As New York University Stern School of Business Professor Jonathan Haidt and I argue in "The Fragile Generation," our cover story for the December 2017 issue of Reason magazine:
Beginning in the 1980s, American childhood changed. For a variety of reasons—including shifts in parenting norms, new academic expectations, increased regulation, technological advances, and especially a heightened fear of abduction (missing kids on milk cartons made it feel as if this exceedingly rare crime was rampant)—children largely lost the experience of having large swaths of unsupervised time to play, explore, and resolve conflicts on their own.

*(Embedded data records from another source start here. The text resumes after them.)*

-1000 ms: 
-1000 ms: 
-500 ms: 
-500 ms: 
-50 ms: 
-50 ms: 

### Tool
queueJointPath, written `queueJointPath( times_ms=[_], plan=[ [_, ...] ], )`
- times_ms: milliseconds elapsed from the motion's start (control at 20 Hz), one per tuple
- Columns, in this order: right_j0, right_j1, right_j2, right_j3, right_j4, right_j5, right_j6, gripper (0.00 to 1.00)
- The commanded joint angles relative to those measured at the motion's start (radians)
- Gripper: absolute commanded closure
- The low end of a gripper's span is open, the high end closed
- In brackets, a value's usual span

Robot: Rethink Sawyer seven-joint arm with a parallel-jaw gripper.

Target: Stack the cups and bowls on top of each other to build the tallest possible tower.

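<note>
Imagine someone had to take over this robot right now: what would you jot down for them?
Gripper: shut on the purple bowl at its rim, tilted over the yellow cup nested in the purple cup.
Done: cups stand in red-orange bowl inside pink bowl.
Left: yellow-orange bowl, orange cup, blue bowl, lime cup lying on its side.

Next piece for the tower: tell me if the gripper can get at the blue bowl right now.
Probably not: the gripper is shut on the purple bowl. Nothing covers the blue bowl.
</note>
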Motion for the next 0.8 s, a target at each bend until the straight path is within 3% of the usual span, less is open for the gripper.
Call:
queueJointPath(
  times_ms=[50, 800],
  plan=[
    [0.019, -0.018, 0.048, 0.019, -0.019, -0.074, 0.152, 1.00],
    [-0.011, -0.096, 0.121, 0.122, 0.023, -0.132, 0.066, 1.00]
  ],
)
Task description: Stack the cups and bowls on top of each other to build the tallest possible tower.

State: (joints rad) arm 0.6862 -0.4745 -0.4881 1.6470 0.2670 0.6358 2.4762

This has left them more fragile, more easily offended, and more reliant on others. They have been taught to seek authority figures to solve their problems and shield them from discomfort, a condition sociologists call "moral dependency."
Keeping kids safe from literally everything, including germs, scrapes, disappointments and bruised feelings, has had the ironic and unintended consequence of hurting them. After all, kids grow when they push themselves to the edge of their comfort zone—when they climb ever higher on the monkey bars, or have to make their own way home on a broken bike, and it's getting dark.

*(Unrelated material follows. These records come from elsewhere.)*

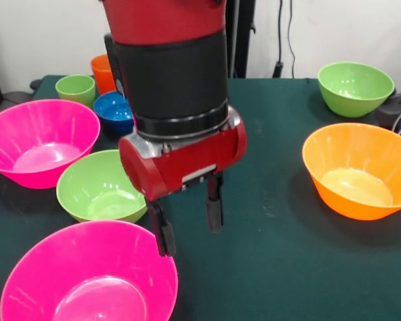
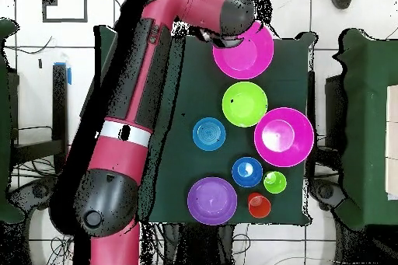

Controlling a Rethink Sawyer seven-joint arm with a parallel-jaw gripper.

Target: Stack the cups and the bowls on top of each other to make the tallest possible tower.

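Note:
My gripper is open and empty, hanging low over the table, its left finger at the far rim of the near pink bowl. A green bowl and a second pink bowl stand to its left. Behind them are a blue bowl, the light-green cup and the orange cup. The big orange bowl and another green bowl stand on the right. The overhead view adds the purple bowl and a second blue bowl. All stand apart; nothing is nested.
The table has a dark green cloth. A dark object lies at its right edge by the far green bowl. In the overhead view my arm hides one side of the table.

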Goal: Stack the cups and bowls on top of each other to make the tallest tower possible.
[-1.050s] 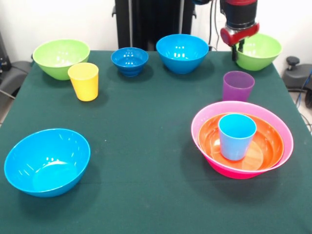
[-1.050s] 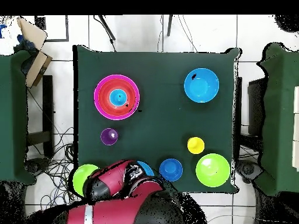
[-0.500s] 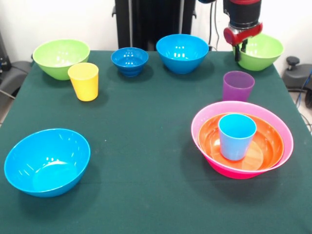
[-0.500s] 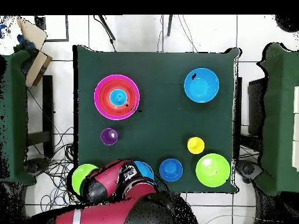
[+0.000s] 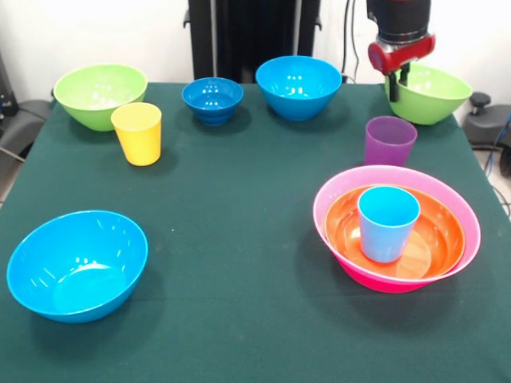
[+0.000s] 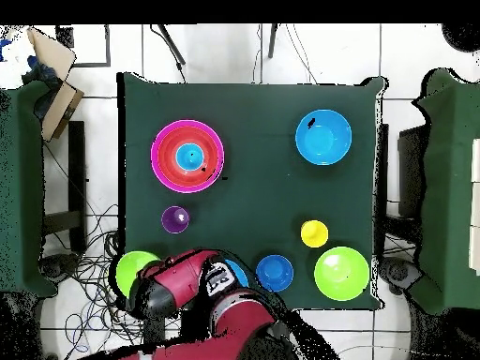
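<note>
Green tablecloth [image 5: 239,191]; claw [image 5: 397,80] grips lime bowl's [image 5: 431,92] rim, tips hidden.

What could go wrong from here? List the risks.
1. The end effector sits at the near rim of the lime green bowl, which looks tilted; gripped by one edge, it could slip or swing.
2. That bowl is at the table's corner and could drop off the edge.
3. The light blue cup stands upright in the orange bowl inside the pink bowl; a bowl set on it might sit unsteady.
</note>
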You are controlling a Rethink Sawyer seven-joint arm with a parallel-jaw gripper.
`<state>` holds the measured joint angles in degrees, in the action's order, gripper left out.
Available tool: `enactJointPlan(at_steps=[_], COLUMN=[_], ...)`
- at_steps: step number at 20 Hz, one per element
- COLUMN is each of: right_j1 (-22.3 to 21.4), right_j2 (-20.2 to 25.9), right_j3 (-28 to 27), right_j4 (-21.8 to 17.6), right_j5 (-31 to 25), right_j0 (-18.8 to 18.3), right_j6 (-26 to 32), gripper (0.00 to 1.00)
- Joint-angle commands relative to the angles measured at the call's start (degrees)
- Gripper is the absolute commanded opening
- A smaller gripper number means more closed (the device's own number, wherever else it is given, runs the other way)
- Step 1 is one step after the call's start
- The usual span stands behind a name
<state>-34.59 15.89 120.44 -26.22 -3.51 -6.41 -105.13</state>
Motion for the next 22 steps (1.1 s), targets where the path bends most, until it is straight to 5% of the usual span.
enactJointPlan(at_steps=[1,8,22], right_j1=[-7.93,-8.63,-7.40], right_j2=[10.78,17.77,22.79], right_j3=[-1.16,-0.04,-3.33], right_j4=[3.77,4.80,5.10], right_j5=[-10.32,-15.86,-21.34], right_j0=[-8.65,-15.81,-20.49], right_j6=[-0.45,2.53,3.95], gripper=[0.00,0.00,0.00])
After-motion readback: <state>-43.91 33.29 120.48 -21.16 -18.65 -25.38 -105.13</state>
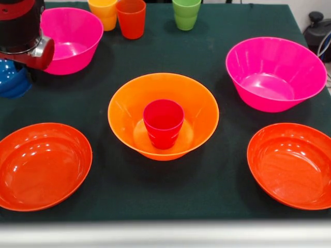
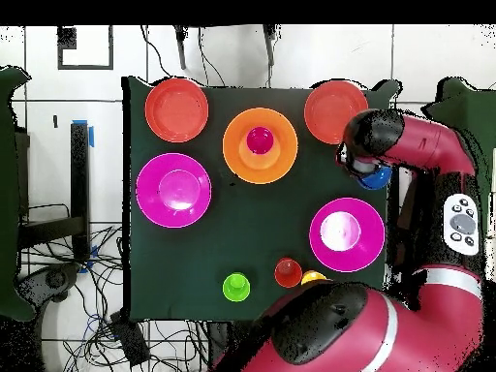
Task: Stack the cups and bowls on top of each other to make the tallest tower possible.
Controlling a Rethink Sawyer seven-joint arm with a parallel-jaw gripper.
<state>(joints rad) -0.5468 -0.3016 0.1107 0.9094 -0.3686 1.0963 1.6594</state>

When all those opportunities for bravery and resourcefulness are replaced by the concierge experience—an adult on hand to swoop in and help out—the child misses out. And it's possible that this is one of the reasons we are seeing kids on campuses who seem increasingly hypersensitive and inclined to ask administrators to baby them.
You might behave this way, too, if you grew up being told nothing should upset you. The first time you felt scared or confused, you might want a safe space. And having learned that the job of grownups is to make you feel comfortable, you, too, might feel outraged when a professor says actually, that's not my job. It's possible nothing seems safe enough for the young person whose apples were scrubbed twice before bobbing. Even something very safe, like the give and take of life on a college campus.

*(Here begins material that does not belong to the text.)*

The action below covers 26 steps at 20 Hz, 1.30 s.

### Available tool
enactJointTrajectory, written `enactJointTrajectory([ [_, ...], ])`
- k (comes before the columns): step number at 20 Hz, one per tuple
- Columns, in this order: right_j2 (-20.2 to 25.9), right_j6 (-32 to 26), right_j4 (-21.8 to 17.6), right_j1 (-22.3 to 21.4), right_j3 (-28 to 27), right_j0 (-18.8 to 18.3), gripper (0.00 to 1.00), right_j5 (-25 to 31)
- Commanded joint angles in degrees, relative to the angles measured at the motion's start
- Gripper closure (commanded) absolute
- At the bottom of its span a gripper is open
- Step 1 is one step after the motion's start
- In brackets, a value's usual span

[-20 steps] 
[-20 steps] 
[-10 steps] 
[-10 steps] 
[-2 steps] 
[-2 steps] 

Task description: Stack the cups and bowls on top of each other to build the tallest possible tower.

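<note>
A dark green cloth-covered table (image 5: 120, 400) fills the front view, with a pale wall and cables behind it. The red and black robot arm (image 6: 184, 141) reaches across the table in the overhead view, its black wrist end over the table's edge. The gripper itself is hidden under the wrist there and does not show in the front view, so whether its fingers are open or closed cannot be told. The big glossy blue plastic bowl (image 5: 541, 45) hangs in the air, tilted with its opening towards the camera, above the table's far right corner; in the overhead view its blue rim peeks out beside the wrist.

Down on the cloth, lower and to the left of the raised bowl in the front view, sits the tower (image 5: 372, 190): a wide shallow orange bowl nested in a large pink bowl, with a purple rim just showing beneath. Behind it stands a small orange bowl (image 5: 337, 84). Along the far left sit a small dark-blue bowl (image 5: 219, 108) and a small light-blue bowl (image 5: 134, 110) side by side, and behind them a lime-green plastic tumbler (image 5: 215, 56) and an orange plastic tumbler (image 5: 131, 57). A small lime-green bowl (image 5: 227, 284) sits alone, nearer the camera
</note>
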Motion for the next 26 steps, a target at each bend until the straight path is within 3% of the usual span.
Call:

This is not just my worry. It's a worry shared by Boston College Professor Peter Gray, author of Free to Learn; Daniel Shuchman, a New York investment fund manager who is also chairman of the Foundation for Individual Rights in Education, which defends free speech on college campuses; and Haidt, my co-author.
Together we've formed a new nonprofit, Let Grow, dedicated to overthrowing the culture of overprotection. "The Fragile Generation," lays out what we think happened when society started treating all kids like grandma's fine China collection, and what can be done about it.
Bottom line: We have to make it safe, legal, and normal for adults to give kids free, unsupervised time to goof around, screw up, explore, read widely, argue, make up, and discover their own resilience. That's what our organization hopes to make happen. Because a world without resilient young people isn't just sad. It's scary.